## WHAT IS NEEDED
Return each line of the listing that follows in which the string "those" can be found.

○ ○ ○ ○

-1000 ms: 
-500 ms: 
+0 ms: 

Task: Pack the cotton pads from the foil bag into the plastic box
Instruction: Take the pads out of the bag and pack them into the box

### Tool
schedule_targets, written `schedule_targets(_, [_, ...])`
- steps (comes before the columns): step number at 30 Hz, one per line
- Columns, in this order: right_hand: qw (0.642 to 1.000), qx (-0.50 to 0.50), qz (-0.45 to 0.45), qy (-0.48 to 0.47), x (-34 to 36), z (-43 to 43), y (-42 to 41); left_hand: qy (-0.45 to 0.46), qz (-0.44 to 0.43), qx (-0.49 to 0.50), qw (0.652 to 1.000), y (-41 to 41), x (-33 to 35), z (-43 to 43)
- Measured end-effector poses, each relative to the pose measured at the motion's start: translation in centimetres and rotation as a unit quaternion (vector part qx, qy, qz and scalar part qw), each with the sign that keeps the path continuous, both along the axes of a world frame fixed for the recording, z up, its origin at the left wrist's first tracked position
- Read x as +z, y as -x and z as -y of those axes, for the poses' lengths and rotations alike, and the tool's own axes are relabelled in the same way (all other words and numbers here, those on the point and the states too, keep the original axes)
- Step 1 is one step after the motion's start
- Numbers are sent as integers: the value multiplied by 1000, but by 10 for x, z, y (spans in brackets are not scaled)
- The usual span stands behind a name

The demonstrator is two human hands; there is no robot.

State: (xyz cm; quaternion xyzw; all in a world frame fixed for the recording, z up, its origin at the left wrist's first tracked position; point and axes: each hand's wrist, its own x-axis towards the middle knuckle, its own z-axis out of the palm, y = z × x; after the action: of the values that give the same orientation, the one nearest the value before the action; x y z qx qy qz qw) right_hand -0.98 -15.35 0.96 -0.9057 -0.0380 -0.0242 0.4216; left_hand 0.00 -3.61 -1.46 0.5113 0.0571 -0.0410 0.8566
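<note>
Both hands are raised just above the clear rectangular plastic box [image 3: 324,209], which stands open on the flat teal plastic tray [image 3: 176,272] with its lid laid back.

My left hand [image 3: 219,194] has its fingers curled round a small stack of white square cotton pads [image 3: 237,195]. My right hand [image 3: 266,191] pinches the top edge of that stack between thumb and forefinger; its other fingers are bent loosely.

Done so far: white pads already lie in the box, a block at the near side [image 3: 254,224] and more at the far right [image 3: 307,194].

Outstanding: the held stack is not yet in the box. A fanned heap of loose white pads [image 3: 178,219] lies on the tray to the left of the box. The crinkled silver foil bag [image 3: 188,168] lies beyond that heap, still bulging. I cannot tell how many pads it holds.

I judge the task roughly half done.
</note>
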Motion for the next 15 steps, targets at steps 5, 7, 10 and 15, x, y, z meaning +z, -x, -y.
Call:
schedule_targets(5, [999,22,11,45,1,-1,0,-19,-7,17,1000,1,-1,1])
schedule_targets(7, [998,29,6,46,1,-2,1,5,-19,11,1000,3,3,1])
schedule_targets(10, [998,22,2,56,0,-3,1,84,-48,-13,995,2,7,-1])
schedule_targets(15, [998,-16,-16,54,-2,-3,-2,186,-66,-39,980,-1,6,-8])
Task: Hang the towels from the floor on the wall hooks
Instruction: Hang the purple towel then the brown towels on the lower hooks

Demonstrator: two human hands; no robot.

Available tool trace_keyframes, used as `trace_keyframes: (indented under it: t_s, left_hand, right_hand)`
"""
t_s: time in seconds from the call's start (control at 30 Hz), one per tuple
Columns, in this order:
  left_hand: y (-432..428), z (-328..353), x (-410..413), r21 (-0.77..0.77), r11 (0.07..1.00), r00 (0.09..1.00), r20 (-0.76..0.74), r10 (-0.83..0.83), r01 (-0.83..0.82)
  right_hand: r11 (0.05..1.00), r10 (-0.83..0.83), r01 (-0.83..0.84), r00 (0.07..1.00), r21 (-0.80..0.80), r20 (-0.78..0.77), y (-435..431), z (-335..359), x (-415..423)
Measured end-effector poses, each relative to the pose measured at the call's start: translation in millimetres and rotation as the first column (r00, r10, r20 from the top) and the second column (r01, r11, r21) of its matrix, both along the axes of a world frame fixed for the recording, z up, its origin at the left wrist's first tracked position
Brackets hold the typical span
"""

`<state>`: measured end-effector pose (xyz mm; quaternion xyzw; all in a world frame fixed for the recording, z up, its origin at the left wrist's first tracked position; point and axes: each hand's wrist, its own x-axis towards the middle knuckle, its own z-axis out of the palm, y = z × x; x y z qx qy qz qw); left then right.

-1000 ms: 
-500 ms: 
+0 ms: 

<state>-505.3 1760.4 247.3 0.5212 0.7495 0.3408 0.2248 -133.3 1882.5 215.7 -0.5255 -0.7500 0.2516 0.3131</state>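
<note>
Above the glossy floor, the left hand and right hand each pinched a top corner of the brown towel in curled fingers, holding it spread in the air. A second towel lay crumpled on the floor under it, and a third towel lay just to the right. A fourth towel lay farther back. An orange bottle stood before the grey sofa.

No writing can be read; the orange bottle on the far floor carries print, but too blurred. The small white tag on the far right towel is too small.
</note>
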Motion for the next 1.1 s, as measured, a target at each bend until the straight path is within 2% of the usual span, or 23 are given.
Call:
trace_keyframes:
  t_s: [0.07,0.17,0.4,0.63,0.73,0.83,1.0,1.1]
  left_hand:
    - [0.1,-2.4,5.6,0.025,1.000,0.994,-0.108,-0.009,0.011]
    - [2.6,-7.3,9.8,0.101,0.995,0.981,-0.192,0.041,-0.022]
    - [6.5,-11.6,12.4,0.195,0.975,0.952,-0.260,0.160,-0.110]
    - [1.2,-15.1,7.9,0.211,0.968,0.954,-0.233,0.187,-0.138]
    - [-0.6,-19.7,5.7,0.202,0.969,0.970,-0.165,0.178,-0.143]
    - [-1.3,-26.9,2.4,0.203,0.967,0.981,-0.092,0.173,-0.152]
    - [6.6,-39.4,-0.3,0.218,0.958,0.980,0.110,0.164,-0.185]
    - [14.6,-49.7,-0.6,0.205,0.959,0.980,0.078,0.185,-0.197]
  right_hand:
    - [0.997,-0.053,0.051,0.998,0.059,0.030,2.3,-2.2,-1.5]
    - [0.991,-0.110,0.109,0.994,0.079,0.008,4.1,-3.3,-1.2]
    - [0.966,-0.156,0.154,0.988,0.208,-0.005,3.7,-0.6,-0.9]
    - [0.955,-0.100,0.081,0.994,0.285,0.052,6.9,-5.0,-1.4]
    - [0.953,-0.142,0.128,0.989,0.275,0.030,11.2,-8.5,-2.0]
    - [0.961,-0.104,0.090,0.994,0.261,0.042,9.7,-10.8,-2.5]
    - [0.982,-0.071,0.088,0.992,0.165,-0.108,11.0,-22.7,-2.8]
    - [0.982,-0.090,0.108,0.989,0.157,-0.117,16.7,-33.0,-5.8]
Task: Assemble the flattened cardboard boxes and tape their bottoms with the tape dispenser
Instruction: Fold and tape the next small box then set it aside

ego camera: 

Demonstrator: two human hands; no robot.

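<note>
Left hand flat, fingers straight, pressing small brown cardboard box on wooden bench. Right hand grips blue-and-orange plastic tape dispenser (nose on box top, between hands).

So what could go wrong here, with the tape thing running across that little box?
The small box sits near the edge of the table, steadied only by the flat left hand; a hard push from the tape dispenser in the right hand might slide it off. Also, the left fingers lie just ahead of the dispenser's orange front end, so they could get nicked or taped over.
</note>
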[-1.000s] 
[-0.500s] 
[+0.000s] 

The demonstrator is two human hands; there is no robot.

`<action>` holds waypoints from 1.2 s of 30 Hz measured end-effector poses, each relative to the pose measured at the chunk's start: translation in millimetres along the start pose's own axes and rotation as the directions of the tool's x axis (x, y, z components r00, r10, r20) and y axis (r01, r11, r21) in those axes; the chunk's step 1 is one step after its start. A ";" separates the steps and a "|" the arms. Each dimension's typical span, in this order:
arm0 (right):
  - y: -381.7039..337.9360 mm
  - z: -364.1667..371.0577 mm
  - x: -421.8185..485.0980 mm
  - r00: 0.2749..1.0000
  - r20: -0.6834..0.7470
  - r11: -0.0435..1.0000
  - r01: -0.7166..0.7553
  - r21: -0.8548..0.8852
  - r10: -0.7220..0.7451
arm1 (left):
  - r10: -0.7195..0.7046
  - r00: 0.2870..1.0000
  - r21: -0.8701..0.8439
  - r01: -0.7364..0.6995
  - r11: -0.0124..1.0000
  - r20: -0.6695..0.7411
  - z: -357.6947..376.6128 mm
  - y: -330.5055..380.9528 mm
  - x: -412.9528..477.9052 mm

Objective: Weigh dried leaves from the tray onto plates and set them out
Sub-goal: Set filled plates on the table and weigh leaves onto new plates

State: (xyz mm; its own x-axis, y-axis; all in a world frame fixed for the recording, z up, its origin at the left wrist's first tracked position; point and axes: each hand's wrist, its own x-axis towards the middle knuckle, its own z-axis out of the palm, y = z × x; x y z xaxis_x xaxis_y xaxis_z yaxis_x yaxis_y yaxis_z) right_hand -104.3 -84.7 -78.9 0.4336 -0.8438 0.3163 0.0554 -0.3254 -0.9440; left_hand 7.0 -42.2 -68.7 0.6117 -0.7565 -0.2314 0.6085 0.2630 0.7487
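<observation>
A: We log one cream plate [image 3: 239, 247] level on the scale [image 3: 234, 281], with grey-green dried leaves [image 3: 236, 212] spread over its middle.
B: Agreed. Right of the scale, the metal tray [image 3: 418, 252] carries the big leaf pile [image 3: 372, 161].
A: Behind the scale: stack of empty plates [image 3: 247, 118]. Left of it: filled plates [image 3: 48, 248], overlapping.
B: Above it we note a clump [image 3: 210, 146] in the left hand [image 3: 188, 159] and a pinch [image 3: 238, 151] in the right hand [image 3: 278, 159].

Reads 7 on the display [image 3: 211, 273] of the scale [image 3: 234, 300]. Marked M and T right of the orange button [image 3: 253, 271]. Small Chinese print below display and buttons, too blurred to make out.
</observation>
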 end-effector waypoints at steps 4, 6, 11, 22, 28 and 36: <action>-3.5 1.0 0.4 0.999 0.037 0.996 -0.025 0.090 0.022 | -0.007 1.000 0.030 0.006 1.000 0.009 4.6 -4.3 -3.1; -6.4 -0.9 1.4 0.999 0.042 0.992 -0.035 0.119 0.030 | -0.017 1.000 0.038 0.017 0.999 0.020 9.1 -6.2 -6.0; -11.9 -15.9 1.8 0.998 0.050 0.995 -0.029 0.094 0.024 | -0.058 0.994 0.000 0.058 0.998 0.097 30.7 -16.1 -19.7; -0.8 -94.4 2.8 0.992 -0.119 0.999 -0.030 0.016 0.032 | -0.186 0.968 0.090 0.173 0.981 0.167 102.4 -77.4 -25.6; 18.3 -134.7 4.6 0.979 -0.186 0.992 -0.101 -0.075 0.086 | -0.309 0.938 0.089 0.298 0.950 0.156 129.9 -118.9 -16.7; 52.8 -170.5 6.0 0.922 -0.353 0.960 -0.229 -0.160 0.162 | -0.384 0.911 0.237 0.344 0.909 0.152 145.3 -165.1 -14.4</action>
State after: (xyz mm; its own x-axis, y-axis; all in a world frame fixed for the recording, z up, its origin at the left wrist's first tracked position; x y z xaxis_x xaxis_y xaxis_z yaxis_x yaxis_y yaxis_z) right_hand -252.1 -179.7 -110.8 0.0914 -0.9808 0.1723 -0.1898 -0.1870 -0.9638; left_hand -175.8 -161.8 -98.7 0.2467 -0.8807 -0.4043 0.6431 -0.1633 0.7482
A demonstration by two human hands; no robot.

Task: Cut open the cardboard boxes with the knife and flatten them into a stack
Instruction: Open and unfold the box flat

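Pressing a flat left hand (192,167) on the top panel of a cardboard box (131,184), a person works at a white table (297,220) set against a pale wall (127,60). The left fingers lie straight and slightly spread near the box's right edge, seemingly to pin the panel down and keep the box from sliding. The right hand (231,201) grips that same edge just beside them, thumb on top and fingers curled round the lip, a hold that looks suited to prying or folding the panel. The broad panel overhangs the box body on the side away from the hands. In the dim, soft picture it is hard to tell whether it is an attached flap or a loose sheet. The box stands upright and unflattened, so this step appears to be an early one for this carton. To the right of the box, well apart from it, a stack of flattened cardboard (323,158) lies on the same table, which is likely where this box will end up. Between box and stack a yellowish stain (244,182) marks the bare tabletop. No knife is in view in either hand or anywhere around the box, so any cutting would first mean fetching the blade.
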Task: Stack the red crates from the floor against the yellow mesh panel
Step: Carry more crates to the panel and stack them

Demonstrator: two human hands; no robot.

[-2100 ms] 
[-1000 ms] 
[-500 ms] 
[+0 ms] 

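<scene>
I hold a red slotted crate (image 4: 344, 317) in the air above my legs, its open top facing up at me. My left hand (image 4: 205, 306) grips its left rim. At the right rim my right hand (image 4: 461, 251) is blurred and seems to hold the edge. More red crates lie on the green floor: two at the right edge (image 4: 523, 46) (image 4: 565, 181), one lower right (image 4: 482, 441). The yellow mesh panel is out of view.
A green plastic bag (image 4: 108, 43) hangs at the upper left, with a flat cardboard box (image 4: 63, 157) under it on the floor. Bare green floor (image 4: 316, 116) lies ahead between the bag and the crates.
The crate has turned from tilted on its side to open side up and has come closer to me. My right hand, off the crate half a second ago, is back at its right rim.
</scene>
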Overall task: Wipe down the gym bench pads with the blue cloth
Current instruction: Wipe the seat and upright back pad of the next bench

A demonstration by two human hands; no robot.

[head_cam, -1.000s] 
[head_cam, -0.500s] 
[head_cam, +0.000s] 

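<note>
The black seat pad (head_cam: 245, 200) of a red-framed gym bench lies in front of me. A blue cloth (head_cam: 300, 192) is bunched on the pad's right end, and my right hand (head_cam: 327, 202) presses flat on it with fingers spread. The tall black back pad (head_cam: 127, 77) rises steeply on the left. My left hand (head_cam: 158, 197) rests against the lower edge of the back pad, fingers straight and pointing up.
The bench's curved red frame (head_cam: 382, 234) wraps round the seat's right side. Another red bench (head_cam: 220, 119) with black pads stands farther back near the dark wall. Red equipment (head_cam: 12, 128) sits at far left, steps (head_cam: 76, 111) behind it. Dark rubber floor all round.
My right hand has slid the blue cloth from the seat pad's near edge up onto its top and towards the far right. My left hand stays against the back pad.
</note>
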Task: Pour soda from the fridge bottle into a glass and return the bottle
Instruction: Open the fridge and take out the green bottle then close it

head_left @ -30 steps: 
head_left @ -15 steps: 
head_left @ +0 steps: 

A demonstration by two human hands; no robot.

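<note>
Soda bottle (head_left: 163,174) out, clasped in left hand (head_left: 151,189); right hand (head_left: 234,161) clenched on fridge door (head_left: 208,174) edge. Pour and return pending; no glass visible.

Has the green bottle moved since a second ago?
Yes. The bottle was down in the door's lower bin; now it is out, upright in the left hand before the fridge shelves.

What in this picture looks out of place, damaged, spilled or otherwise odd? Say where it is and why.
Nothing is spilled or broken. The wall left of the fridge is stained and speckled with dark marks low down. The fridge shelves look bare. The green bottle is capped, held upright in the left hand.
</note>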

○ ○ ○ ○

## TASK ANSWER
- Read x as +z, y as -x and z as -y of those axes, for the poses' lengths and rotations alike, and the tool's own axes are relabelled in the same way (all other words and numbers here, those on the point and the states too, keep the original axes)
`<action>` holds waypoints from 1.2 s of 30 Hz measured end-effector poses, each relative to the pose measured at the chunk's start: translation in millimetres along the start pose's own axes and rotation as the directions of the tool's x axis (x, y, z components r00, r10, r20) and y axis (r01, r11, r21) in those axes; the chunk's step 1 is one step after its start. A ";" separates the steps and a "|" the arms. Each dimension's typical span, in this order:

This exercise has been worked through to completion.